Although Evelina doesn’t mention it, today is the birthday of her middle son.  Oliver Ames (3) turned 20 today.  Like his older brother, Oakes Angier, and his younger brother, Frank Morton, Oliver worked at the shovel shop, learning the business in the expectation that he would one day help run the company.  He had attended school at Leicester Academy and had hoped to go on to college, as his cousin Fred Ames was planning to do, but his father had insisted that he return home to work. Oakes Ames was no fan of formal education, having despised learning in his own youth.

The eldest son, Oakes Angier, naturally stood first in line to superintend the shovel business, but Oliver (3), would be a partner.
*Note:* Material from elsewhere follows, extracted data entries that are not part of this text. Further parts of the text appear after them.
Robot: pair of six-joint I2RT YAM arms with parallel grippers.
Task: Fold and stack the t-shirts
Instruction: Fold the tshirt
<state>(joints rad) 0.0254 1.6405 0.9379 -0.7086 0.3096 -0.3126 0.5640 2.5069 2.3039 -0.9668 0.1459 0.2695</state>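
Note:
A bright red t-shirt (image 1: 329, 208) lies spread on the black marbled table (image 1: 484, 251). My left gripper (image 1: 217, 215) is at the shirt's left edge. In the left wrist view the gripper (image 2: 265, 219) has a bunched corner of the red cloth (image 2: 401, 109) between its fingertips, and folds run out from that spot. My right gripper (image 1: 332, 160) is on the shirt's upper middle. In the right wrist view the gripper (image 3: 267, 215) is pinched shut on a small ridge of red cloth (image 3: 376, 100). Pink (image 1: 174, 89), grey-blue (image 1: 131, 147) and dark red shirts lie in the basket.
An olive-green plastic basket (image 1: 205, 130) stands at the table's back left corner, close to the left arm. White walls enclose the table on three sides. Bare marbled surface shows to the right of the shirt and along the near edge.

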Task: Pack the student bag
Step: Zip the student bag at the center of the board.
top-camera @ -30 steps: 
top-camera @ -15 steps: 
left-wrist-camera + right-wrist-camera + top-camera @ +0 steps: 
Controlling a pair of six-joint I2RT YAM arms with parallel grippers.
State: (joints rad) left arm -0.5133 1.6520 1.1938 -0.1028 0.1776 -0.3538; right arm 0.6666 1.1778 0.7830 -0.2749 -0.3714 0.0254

Like his father, he was ultimately slated to travel as the company’s salesman.  Third son Frank, on the other hand, would be given an auxiliary administrative position in a related family-owned business, the Kinsley Iron Works Company in Canton.

But on this day, those occupations were in the future, as was Oliver (3)’s more memorable service as Governor of Massachusetts from 1886 to 1889. On this birthday, he was a brand-new twenty year old who worked hard all day, read alot, and enjoyed attending “sings”.

 

January 31, 1851

photo

Jan 31st Friday  This morning sat down with mother quite early

mended several articles. & altered the waist of Delaine Dress

Augustus came in the stage & dined here & carried mother

to Mr Torreys.  I went about two & passed the afternoon

Called on Mrs Lothrop at Dr Wales, Engaged the

school house for O Foss to keep a private school.

Came home quite early & wrote her a letter.  Sewed

on Susans panteletts.  Very cold but not quite as cold as yesterday

Evelina and her mother, Hannah Lothrop Gilmore, sat together and sewed this morning.  After mending several items – there was always mending to be done – Evelina reworked the waist on a delaine dress, “delaine” meaning “of wool” in French.  It was a popular and durable fabric in this era.  But altering the waist begs the question, did she have to take it in or let it out?  And had she begun to wear her sleeves in the new “pagoda” style?

Augustus Gilmore, Evelina’s nephew and Hannah’s grandson, soon arrived and, once Oakes and his sons came home from the factory at noon, they all dined together. Augustus was close to his Ames cousins, and worked for the company from time to time.  After dinner,  Augustus accompanied his grandmother to the Torrey house in the village, where Hannah’s granddaughters, Abby and Malvina, lived.  Evelina joined them there a bit later, and paid another call as well, on Mrs. Lothrop.  There were many Lothrops in Easton, so we can’t know just which one Evelina visited.

We can know that Evelina was somehow involved in the setting up of a private classroom.  A young woman named Orinthia Foss, with whom Evelina corresponded, was due to arrive in North Easton to teach.  The genesis of this arrangement is a mystery. Was Evelina doing this because of concerns about Susies’ schooling?  Who else was involved? And who was Orinthia Foss? How was she hired?

Whatever the back story was on this new little school, Evelina took a bold step today when she committed to renting a schoolhouse.  She promptly returned home to write Orinthia with the good news.